Over time, I’ve had to implement solutions to common issues in my classroom. One issue is we lose track of time when the kids and I get engrossed in Modules and class units because we’re having so much fun learning! My solution to this issue is I now set an alarm on my phone to keep us on track. Another issue I came across was my students would forget/refuse to review the Module sessions at home (for homework). I now have them complete the vocabulary sheet or have them create a Quizlet review so they are physically doing something besides reviewing on their own.

The additional resources available by becoming a part of Pitsco’s Teacher Advisory Group (TAG) have been great! This has been an amazing group of educators sharing ideas to not only help our students achieve success, but to be able to help us individually become better teachers, which is outstanding! I also think it’s pretty cool and admirable being able to help Pitsco with their products while gaining additional information from their talented team members and educators from across the country – it’s a win-win situation for all of us!

This also gives me an opportunity to present at a national conference with the help of Pitsco, which is going to make my presentation more professional and interesting!

Here’s the story as to why I like Pitsco products so much. I was an honor student in high school, but I had to work harder than most because I don’t learn well by reading from a book. Which means I really struggled in college and almost dropped out (in fact, I did give up for 1-1/2 years until a friend got me to go back)! I’m one that learns by listening, seeing, and doing hands-on activities – so when I met Harvey Dean, Pitsco’s CEO, at my training session and he explained how Pitsco was started, I knew I chose the right product!

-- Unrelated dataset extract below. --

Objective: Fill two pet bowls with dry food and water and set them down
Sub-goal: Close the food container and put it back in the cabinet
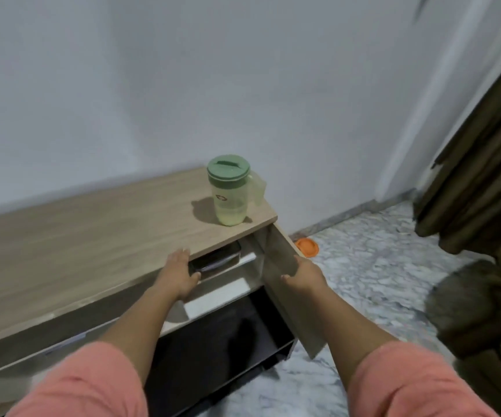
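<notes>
Reaching into the open cabinet (pixel 98 245), left hand (pixel 180 276) sits at the front edge of the upper shelf, just under the lip of the wooden top, fingers close together and curled around the near end of a dark container (pixel 216 260) lying on that shelf; thumb on its lower side. Right hand (pixel 304 273) holds the swung-out cabinet door (pixel 288 284), thumb hooked over the inner face, remaining fingers behind the panel, so their spread cannot be told. Door stands open wide to the right, its free edge pointing toward the viewer. Lower compartment dark, contents not readable. On the cabinet top, near the right-hand corner and close to the wall, a translucent pitcher (pixel 232 191) with a green lid stands upright, partly filled with pale liquid, set back from the front edge. Beyond the door, on the marbled floor (pixel 363 266) near the wall base, an orange bowl (pixel 307 246) lies partly hidden by the door's top corner. Only one bowl visible. Floor to the right of the door is open as far as a dark furry shape (pixel 465 299) and brown curtain (pixel 483 152) at the right edge. Both sleeves are salmon pink.
</notes>
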Demonstrator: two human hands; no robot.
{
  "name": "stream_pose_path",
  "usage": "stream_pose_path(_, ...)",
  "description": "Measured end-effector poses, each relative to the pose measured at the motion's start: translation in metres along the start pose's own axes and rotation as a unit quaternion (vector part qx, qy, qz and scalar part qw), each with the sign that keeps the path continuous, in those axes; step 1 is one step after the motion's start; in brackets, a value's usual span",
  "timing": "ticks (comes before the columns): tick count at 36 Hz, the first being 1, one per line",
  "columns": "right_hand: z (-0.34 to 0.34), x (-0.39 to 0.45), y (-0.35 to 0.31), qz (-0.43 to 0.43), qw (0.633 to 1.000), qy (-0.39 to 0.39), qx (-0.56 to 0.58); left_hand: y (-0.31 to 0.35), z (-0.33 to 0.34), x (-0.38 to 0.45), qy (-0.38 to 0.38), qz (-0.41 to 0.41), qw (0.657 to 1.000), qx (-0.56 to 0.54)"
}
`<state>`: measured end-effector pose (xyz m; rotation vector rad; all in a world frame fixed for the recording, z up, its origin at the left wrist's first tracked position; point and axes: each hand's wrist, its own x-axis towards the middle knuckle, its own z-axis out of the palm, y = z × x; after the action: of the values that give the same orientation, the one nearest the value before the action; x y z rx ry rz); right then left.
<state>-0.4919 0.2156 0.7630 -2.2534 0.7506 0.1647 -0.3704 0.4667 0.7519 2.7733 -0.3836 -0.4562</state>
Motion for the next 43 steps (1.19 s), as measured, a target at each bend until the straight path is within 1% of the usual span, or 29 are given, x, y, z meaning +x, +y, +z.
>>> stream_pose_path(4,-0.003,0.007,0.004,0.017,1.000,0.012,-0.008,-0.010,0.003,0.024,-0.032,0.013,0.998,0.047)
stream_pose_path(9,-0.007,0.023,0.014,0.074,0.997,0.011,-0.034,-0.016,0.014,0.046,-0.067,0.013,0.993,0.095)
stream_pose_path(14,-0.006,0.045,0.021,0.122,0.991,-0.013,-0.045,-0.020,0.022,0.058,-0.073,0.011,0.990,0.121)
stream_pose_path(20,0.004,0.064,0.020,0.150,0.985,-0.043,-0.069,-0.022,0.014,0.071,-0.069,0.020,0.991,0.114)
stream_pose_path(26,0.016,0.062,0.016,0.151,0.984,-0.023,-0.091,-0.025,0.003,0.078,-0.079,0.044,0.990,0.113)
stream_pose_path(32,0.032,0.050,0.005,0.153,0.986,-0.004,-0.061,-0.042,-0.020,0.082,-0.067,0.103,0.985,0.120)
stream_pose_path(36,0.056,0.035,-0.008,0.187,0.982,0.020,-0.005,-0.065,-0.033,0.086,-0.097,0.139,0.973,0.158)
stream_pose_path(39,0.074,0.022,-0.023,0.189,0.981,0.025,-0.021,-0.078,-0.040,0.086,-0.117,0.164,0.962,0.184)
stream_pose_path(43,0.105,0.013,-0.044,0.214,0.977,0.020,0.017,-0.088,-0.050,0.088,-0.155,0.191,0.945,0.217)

My students are successful in my Pitsco STEM lab largely because of the differentiated instruction that happens with every Module and class unit that I teach. Not only do my students enjoy the class – they have fun, learn the material, learn life lessons, and enhance their skills across the curriculum without realizing it! My students are achieving success in areas they previously struggled in thanks to the way I’m able to present the material using the Pitsco products.